# Triton TRA001 Router Plate



## GJP60 (Jan 24, 2010)

Hi Folks,
I'm new to the forum. I recently purchased a Triton TRA001 with the intention of mounting in a shop made router table. I'm in the market for a router plate that will be inset in the table. I know the Woodpecker alunminium plate fits this model router, but does anyone know of any others? I appreciate your help.
Glen


----------



## jw2170 (Jan 24, 2008)

GJP60 said:


> Hi Folks,
> I'm new to the forum. I recently purchased a Triton TRA001 with the intention of mounting in a shop made router table. I'm in the market for a router plate that will be inset in the table. I know the Woodpecker alunminium plate fits this model router, but does anyone know of any others? I appreciate your help.
> Glen


Hi Glen,

The router plates from Oak park should fit the Triton TRA001.

This is the model I have (the older one).

I purchased the 11" model for my router table and it was a perfect fit.

James


----------



## Geordie99 (Feb 28, 2010)

Hi Glen,

INCRA have a 3/8" thick aluminum plate with the holes already pre-drilled for the Triton routers. The model is MLP7518-AL, which has mounting holes for the PC 7518, 7539, Triton TRC-001, and M0F-001KC.

Hope this helps. I think the TRA001 and TRC001 are the same mounting patterns.

Cheers,

Steve


----------



## jw2170 (Jan 24, 2008)

Geordie99 said:


> Hi Glen,
> 
> INCRA have a 3/8" thick aluminum plate with the holes already pre-drilled for the Triton routers. The model is MLP7518-AL, which has mounting holes for the PC 7518, 7539, Triton TRC-001, and M0F-001KC.
> 
> ...


Yes, Steve they are.

When I ordered my "build your own table kit" with 11" plate from Oak Park, I specified that I had a TRA001 
and asked for the MOF001KC plate.

I did see, some time ago, on a forum that the big Tritons had the same hole spacing as one of the PC routers.

I cannot find that link now.

The attached template, I downloaded, fits my TRA001 as well.

James


----------



## GJP60 (Jan 24, 2010)

Thanks for your help. Particularly James all the way from Australia. I read somewhere that the Woodpecker aluminium plate fit the Triton (perhaps because it fit the PC), so I bought it. The mounting holes are in the right place, but the hole for the height adjusting rod isn't, so I'll have to drill. Shouldn't be much of an issue in the aluminium. Another issue is that the mounting holes are positioned so that the router handles aren't parallel to the long sides of the plate. It sits under the plate diagonally. I don't think this will cause much of an issue regarding it's fit, but I haven't completed building the table yet. I'm more concerned that I won't have easy access to the variable speed control, or the on-off switch, etc. Thanks again.


----------



## mlwinnig (Oct 9, 2013)

*Mount it "cooked" or straight???*



GJP60 said:


> Thanks for your help. Particularly James all the way from Australia. I read somewhere that the Woodpecker aluminium plate fit the Triton (perhaps because it fit the PC), so I bought it. The mounting holes are in the right place, but the hole for the height adjusting rod isn't, so I'll have to drill. Shouldn't be much of an issue in the aluminium. Another issue is that the mounting holes are positioned so that the router handles aren't parallel to the long sides of the plate. It sits under the plate diagonally. I don't think this will cause much of an issue regarding it's fit, but I haven't completed building the table yet. I'm more concerned that I won't have easy access to the variable speed control, or the on-off switch, etc. Thanks again.

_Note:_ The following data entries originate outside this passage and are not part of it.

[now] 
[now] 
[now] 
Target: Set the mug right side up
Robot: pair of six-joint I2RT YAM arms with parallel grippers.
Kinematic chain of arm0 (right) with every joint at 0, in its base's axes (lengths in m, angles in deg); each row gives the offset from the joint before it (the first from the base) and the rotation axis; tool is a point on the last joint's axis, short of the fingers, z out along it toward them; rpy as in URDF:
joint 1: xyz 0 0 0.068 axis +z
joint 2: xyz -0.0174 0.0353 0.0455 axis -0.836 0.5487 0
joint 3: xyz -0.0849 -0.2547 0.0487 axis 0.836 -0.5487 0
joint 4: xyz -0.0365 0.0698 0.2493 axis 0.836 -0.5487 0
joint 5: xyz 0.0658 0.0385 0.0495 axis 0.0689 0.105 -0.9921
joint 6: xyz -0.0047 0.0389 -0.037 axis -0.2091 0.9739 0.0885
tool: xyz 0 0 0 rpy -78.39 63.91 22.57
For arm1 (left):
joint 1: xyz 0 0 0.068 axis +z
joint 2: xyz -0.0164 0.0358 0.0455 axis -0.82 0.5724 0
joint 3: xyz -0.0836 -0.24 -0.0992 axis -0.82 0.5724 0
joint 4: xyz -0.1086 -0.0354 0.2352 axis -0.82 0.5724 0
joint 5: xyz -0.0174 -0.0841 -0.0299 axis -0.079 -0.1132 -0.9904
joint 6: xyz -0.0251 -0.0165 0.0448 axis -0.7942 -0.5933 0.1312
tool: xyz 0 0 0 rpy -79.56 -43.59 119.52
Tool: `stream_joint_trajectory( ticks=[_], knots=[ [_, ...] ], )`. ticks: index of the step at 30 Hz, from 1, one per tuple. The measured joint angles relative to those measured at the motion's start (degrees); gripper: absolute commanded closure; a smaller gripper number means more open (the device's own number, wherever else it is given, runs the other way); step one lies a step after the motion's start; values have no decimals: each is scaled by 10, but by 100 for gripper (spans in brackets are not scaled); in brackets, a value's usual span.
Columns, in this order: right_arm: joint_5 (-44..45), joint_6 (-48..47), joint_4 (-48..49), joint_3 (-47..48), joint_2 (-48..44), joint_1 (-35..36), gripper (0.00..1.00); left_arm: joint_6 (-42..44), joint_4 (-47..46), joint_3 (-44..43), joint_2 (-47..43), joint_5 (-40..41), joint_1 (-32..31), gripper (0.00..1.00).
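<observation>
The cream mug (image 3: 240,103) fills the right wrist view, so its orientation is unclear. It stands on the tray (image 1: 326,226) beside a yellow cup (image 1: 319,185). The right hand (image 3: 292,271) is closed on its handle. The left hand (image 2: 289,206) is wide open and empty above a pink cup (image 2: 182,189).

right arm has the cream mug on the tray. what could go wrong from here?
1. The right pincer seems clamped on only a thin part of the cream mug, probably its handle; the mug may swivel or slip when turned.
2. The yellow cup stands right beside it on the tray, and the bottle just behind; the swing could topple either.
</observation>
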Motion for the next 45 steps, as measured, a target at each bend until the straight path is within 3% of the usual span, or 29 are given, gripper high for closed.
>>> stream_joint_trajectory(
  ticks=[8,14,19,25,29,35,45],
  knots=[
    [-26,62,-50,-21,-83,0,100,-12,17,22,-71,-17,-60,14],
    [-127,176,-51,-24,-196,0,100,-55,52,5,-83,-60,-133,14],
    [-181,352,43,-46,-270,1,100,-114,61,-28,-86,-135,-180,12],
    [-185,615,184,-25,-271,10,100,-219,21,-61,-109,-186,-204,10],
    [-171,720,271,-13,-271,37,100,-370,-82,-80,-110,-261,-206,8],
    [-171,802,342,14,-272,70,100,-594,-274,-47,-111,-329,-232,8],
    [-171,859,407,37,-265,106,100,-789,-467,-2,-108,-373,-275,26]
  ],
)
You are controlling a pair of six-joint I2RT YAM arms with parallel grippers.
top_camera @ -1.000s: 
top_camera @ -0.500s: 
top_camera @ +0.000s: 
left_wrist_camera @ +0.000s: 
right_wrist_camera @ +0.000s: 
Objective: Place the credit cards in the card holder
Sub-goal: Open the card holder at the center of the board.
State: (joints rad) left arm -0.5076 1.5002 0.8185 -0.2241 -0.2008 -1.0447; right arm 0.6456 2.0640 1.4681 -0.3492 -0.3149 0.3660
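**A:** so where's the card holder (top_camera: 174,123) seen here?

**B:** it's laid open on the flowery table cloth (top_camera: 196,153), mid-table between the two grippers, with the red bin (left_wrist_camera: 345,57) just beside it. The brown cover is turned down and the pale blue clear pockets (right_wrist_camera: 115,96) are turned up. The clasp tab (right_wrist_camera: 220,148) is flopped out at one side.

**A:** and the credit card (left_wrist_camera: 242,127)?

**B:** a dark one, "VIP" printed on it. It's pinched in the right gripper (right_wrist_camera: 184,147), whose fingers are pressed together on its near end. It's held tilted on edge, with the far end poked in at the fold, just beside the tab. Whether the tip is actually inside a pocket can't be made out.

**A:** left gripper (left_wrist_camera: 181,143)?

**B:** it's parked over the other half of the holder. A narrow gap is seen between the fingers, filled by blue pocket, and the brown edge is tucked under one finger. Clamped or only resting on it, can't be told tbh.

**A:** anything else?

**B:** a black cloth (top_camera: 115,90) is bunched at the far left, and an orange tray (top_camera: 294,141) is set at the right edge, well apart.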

So the question I think I need to just come out and ask is this:

Is there a reason why the Triton seems to want to be mounted "crooked" or can it sit straight with handles parallel to front and rear edges of table.

Just seems a bit odd, and as long as I have to custom drill it (paid less for the table with insert that doesn't line up then most want for the right plate, probably without crank hole anyway)... I thought I'd just ask you all. Straighten it out or mount it oddly?

Thanks!


----------



## jw2170 (Jan 24, 2008)

To me, that question is like asking "why is the sky blue and not light green"?

I don't know and it doesn't matter in the long run.

Both my Tritons are mounted at an angle and I did not notice it until the question was bought up in the forum.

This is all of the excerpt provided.